The preceding chapters outlined the development of a new approach to understanding female serial killers, which would be used to analyse Mary Ann’s case. This chapter will present the findings of the analysis, organised into subheadings relating to the social roles that Mary Ann occupied, exploring the institutional domain of these roles (economy, education, family, polity and religion) and the nature of her engagement with these configurations through the institutional dimensions of structure, regulation and performance. The chapter will draw heavily on source material, not only for explication purposes, but also to enable the reader to have a connectedness to the richness and complexity encountered when exploring the documentary evidence.

Wife

Marriage was essential for the survival of women in working-class, north-east England. Given Victorian legal and social frameworks, single women and widows were considerably less able to support themselves let alone any children they might have had (Wilson, 2013). But while women could cement a degree of security and respectability through marriage, they lived in the shadows, inferior and subordinate to the men in their lives (Metcalfe, 2006). In relation to the wives of coal miners, Hall (2004, p 522) acknowledges that their subordination was particularly pronounced: ‘More than virtually all other working-class women, the vast majority of mining women were defined by, and defined themselves by, their home and family.’ Furthermore, ‘mining women were baby-makers and drudges, doubly oppressed by capitalism and by their husbands’ (Hall, 2004, p 525). Indeed, women were often described in legal proceedings by their husband’s occupation – as can be seen in the reporting of Mary Ann’s own murder trial.

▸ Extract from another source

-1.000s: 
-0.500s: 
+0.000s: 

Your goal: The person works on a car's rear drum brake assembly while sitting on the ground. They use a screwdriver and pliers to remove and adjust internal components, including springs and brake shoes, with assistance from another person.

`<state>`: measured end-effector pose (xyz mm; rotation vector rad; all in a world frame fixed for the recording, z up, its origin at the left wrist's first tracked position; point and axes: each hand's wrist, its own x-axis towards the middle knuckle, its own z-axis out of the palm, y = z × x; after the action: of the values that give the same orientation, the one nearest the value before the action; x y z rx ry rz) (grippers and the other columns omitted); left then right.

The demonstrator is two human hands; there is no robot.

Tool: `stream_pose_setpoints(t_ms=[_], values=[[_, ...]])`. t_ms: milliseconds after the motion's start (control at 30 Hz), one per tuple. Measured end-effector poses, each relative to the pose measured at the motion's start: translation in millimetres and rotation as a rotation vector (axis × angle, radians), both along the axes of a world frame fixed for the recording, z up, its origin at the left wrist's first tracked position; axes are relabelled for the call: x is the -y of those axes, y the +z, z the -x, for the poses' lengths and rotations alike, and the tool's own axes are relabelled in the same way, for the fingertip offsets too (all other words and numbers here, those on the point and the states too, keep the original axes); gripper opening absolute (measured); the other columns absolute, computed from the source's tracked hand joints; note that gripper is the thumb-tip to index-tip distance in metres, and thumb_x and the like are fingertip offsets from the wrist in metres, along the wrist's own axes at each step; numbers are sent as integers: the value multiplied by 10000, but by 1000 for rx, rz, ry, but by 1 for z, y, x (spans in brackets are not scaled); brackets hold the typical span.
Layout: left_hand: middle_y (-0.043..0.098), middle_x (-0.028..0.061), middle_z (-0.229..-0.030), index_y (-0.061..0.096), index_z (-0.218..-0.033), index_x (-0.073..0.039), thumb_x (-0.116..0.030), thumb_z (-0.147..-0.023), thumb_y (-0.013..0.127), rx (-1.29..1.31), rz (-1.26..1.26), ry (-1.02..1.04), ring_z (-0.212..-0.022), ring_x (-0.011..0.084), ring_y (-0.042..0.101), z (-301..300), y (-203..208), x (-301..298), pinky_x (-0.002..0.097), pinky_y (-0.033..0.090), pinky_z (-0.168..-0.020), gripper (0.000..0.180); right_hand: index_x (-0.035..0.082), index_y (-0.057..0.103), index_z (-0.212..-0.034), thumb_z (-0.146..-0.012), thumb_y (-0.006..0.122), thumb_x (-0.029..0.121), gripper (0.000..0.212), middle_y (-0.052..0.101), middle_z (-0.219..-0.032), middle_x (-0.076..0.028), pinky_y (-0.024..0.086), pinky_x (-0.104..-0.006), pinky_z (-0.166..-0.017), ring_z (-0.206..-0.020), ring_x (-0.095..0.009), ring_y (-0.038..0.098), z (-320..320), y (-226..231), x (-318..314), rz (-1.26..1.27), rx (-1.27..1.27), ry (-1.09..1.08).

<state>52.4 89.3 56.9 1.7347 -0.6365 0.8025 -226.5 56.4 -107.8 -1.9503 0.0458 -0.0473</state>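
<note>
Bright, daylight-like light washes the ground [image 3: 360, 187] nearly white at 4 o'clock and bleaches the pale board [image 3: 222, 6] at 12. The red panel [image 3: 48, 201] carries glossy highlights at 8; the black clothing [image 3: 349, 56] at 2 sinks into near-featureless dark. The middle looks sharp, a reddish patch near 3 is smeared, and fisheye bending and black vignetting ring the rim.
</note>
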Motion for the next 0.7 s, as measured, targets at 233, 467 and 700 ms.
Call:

The reverse was not true for male witnesses, who were identified by name and occupation:

… Isabella Smith, wife of Samuel Smith, living at South Hetton, fireman … Sarah Smith, wife of William Smith, pitman, West Auckland … Mary Ann Dodds, wife of Joseph Dodds … Jonathan Townend, chemist, of West Auckland … Mary Priestly, wife of John Priestly, pitman, of West Auckland … Thomas Riley said: I am assistant overseer, grocer and draper, in West Auckland … Richard William Barr said: I am one of the relieving officers of Bishop Auckland…. (The Northern Echo, 6 March 1873, pp 3-4)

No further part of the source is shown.